What is also great is that some of those who will eat the meal are the same people who prepare it side-by-side with parishioners and volunteers from the church. It helps break down stereotypes on both sides.

"Up there at the cathedral you have different types of people from every background helping out so really, a good sense of community," said another resident, Roman Sanchez.

The connection extends from the church on Nob Hill to the Tenderloin. At the Coast Hotel, the lobby gets transformed into a dining room. The residents are served at their tables and not cafeteria-style like the soup kitchens.

"Builds their self esteem, makes them feel like a part of something, a part of a family," explained Coast Hotel Manager Shelly Brown.

And, like any family, there is talk at the table. It is called "Dinner with Grace" because folks from Grace Cathedral, like Alex Senchak, share the meal and conversation with residents like Robert Vallejo.

The program is operated by the church and the non-profit agency Episcopal Community Services. Rev. Will Scott and some parishioners started it about two years ago at a hotel just down the street.

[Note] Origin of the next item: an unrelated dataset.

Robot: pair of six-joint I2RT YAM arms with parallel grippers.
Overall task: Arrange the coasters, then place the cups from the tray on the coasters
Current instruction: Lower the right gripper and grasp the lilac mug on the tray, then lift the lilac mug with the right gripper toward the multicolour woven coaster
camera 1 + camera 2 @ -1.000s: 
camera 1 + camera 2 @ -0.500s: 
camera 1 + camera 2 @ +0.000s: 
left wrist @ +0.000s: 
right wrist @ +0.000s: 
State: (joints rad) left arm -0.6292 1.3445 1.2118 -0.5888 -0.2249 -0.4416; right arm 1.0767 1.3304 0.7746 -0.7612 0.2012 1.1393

"There was a little bit of anxiety. What was going on? What kind of neighborhood? But, what really happened for us was finding community, finding connection and real... a sense of common humanity, that we belong together," he said.

In April, the Coast Hotel became the second to enjoy "Dinner with Grace" thanks to a donation from the Yahoo Employee Foundation.

"I think that shows there are people out here that are interested in them, that they have value," said Coast Hotel Manager Scott Ecker.

The church hopes to add one hotel a year to the program, nourishing both bodies and souls.